Barts Health NHS Trust—the largest in Britain—with press reports of thousands of sensitive files compromised and pathology systems taken offline has been hit by a major cyberattack. The Barts Health Trust which serves 2.5 million people across east London initially warned that its five hospitals were experiencing a ransomware attack. This is when malicious software blocks access to systems until a sum of money is paid to the hackers.

Hours later the trust said that the attack did not involve ransomware but some IT systems were shut down as a precaution. Although the trust did not release further details, press reports said that files on obsolete Windows XP had been infected. Barts said that its main patient record system and clinical system for radiology were not affected but confirmed that its pathology IT systems had been hit. They are used to process blood tests and other results.

Healthcare publications including Hospital Times have reported widespread concerns among cyber security specialists that patients are being put at risk by the nine out of 10 NHS trusts.

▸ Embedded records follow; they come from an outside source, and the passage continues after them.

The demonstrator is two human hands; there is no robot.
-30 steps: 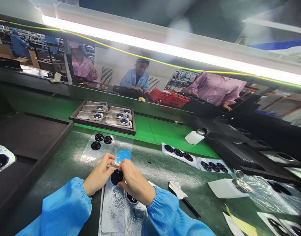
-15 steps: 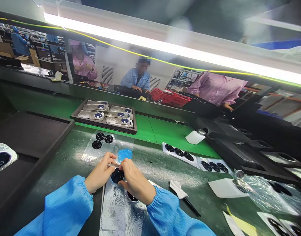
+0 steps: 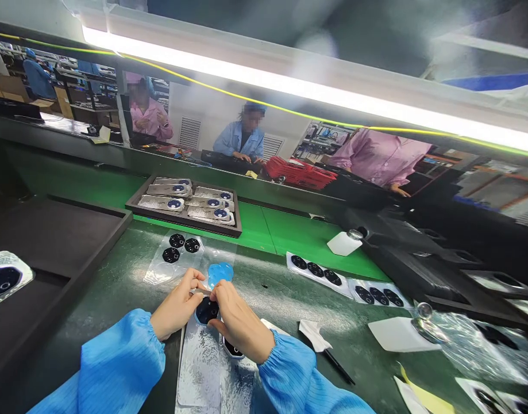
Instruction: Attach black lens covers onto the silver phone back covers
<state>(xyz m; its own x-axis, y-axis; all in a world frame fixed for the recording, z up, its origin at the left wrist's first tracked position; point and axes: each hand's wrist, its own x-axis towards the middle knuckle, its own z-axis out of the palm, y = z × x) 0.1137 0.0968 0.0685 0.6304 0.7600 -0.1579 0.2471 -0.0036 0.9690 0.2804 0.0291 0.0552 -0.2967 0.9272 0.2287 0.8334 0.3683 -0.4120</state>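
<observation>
My left hand point(image 3: 176, 311) and my right hand point(image 3: 238, 324) meet over a silvery phone back cover point(image 3: 200, 362) lying in front of me. Their fingertips are pinched together around its round dark camera ring point(image 3: 205, 311). A second cover with a dark ring point(image 3: 231, 348) lies under my right palm. Just beyond my fingers lies a blue film piece point(image 3: 219, 272). A clear sheet with three black round lens pieces point(image 3: 178, 247) lies further out to the left.
A black tray point(image 3: 184, 217) of silvery covers sits on the green belt. More sheets of black discs point(image 3: 343, 283) lie at right, near white pads point(image 3: 399, 334) and black trays point(image 3: 440, 259). A black tray point(image 3: 52, 253) stands left. People work across the line.
Both hands keep the same pinch on the camera ring; only the view has drifted slightly.
</observation>
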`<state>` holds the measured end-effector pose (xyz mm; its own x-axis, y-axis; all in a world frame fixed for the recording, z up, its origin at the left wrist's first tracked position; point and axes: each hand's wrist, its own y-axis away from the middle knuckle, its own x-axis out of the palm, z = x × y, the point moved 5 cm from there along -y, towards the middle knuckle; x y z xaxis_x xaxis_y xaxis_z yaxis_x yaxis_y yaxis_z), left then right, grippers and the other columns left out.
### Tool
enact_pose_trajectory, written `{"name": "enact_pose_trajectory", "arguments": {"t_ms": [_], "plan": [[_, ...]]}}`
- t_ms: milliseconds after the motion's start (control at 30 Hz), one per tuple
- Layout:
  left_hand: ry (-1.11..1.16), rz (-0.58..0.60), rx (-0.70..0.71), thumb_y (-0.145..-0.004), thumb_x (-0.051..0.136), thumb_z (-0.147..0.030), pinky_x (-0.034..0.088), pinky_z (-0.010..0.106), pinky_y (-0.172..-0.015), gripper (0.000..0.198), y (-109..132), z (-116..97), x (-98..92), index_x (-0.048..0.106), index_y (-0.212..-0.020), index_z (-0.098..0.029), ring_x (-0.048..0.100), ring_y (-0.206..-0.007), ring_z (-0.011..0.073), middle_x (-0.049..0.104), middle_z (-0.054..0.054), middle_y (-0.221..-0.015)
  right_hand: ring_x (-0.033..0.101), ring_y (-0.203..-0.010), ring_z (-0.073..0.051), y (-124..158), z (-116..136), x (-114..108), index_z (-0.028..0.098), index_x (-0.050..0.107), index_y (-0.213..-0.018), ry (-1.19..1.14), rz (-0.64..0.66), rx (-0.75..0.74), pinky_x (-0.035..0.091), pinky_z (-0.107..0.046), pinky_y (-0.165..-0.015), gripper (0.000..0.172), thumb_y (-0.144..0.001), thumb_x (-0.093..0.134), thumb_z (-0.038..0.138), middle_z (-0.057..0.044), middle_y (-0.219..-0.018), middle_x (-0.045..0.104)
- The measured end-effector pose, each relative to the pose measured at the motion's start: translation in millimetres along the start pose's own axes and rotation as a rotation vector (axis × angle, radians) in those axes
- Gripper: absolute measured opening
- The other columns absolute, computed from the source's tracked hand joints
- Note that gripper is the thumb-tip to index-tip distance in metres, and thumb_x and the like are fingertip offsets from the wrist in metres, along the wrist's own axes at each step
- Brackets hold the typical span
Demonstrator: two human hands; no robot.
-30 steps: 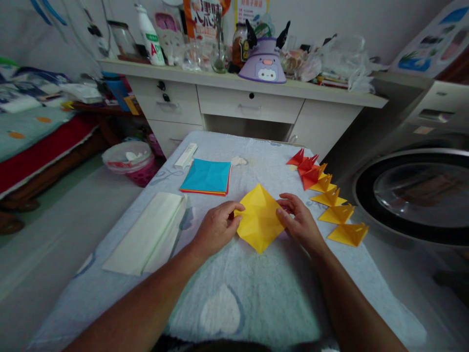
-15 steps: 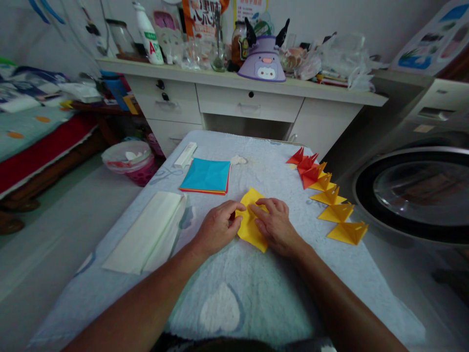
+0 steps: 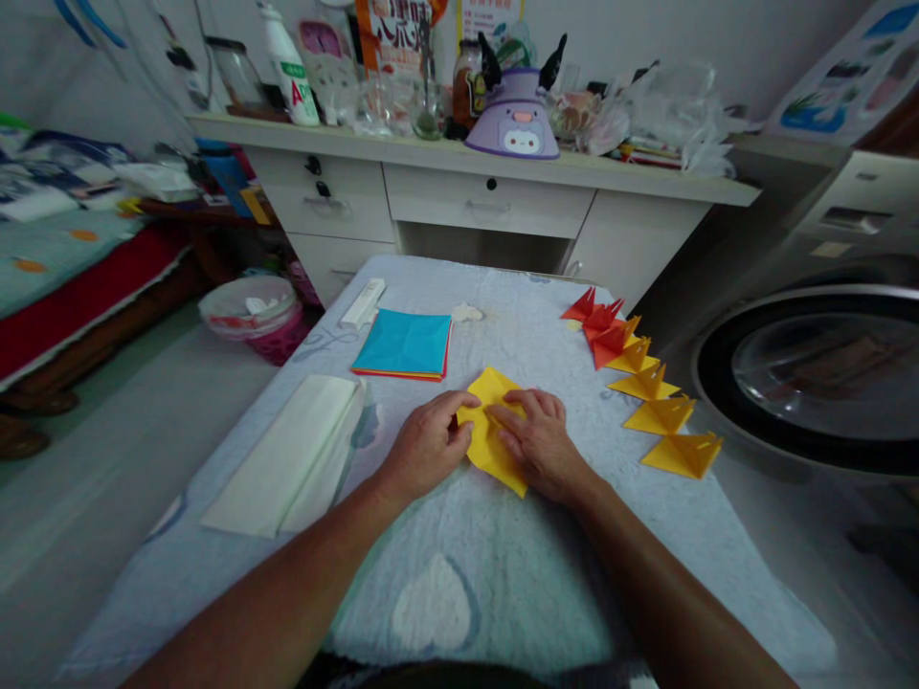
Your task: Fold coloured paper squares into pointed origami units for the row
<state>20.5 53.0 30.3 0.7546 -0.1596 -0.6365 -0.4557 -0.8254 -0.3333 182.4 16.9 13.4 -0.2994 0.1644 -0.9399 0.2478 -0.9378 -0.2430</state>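
A creased sheet of yellow origami paper lies on the cloth-covered table between my hands. My left hand pinches its left edge between thumb and fingers. From the right, my right hand rests on the sheet, fingers stretched out and pressing on its surface. Beyond them to the left sits a stack of square paper with a blue sheet on top and red and yellow edges beneath. Along the table's right side runs a row of folded pieces, red ones at the back and yellow ones nearer me.
A folded whitish sheet lies left of my left arm, and a slim white box is at the back left. Behind the table stands a white cabinet with cluttered top. A washing machine is at the right, a pink bin at the left.
The yellow paper has turned slightly and its left edge has spread a little toward my left hand. Both hands stay almost where they were.
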Motion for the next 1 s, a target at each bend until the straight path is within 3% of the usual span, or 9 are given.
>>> {"name": "enact_pose_trajectory", "arguments": {"t_ms": [133, 267, 400, 567, 667, 867, 1000], "plan": [[-0.005, 0.003, -0.021, -0.078, 0.054, -0.007, 0.05, 0.025, -0.07, 0.027, 0.1, 1.3, -0.3, 0.061, -0.102, -0.018, 0.062, -0.071, 0.0122, 0.07, 0.003, -0.096, 0.043, -0.119, -0.032, 4.3, -29.5, -7.7, 0.018, 0.057, -0.127, 0.011, -0.085, 0.187, 0.033, -0.049, -0.099, 0.041, -0.087, 0.053, 0.027, -0.015, -0.131, 0.053], [-0.014, -0.004, -0.02, -0.078, 0.054, -0.007, 0.05, 0.026, -0.07, 0.027, 0.2, 1.4, -0.1, 0.061, -0.101, -0.019, 0.061, -0.069, 0.012, 0.07, 0.002, -0.094, 0.056, -0.094, -0.026, 12.5, -51.5, -13.7, 0.014, 0.057, -0.114, -0.087, -0.056, 0.322, 0.042, -0.04, -0.084, 0.034, -0.085, 0.053, 0.032, -0.013, -0.105, 0.065], [-0.021, -0.018, -0.001, -0.077, 0.054, -0.007, 0.05, 0.026, -0.069, 0.028, 0.7, 2.0, 0.4, 0.062, -0.101, -0.019, 0.062, -0.069, 0.0121, 0.07, 0.002, -0.095, 0.056, -0.07, -0.018, 20.2, -60.1, -18.6, 0.018, 0.053, -0.107, -0.28, 0.001, 0.417, 0.042, -0.029, -0.063, 0.031, -0.079, 0.057, 0.029, -0.004, -0.084, 0.062], [-0.039, -0.051, -0.034, -0.078, 0.057, -0.008, 0.048, 0.024, -0.065, 0.029, 0.8, 6.3, -1.3, 0.061, -0.104, -0.019, 0.062, -0.068, 0.0124, 0.069, 0.0, -0.087, 0.049, -0.059, -0.011, 23.9, -57.1, -23.9, 0.023, 0.052, -0.101, -0.637, 0.036, 0.307, 0.036, -0.021, -0.052, 0.025, -0.076, 0.055, 0.019, 0.005, -0.073, 0.053], [-0.043, -0.05, -0.068, -0.079, 0.06, -0.01, 0.046, 0.023, -0.062, 0.027, 0.8, 7.7, -2.5, 0.062, -0.103, -0.02, 0.062, -0.066, 0.0122, 0.066, -0.003, -0.075, 0.045, -0.055, -0.009, 24.4, -54.8, -25.5, 0.022, 0.056, -0.096, -0.723, 0.07, 0.274, 0.034, -0.02, -0.049, 0.02, -0.076, 0.054, 0.018, 0.006, -0.069, 0.051], [-0.005, -0.064, -0.077, -0.08, 0.063, -0.014, 0.047, 0.022, -0.062, 0.021, 1.1, 4.4, -6.4, 0.064, -0.1, -0.02, 0.064, -0.065, 0.0119, 0.067, -0.004, -0.072, 0.057, -0.07, -0.015, 21.0, -54.5, -33.2, 0.02, 0.064, -0.097, -0.601, -0.088, 0.282, 0.046, -0.027, -0.065, 0.02, -0.078, 0.058, 0.023, -0.001, -0.081, 0.063], [-0.024, -0.084, -0.047, -0.082, 0.059, -0.013, 0.049, 0.023, -0.067, 0.021, 1.3, 1.8, -9.1, 0.064, -0.102, -0.02, 0.066, -0.07, 0.0132, 0.07, -0.001, -0.08, 0.058, -0.067, -0.015, 19.2, -49.1, -40.8, 0.021, 0.068, -0.092, -0.481, -0.201, 0.187, 0.047, -0.027, -0.063, 0.013, -0.082, 0.059, 0.022, -0.002, -0.078, 0.063]]}}
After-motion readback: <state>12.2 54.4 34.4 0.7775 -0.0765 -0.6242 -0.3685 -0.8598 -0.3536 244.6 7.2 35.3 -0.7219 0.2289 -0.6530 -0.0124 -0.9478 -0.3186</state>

These trusts continue to use Windows XP 15 years after its release. Microsoft support for Windows XP ended on April 8, 2014 after which there has been no more security updates or technical support for the operating system.

Mike Hanley, who is Director of Duo Labs at the advanced security research and analysis team at Duo Security, has recently published research analysing more than 2 million devices (see Hospital Times December 2016 page 15). He said that of all the devices running Microsoft browsers analysed in his firm’s research only 3 per cent use the latest, Edge.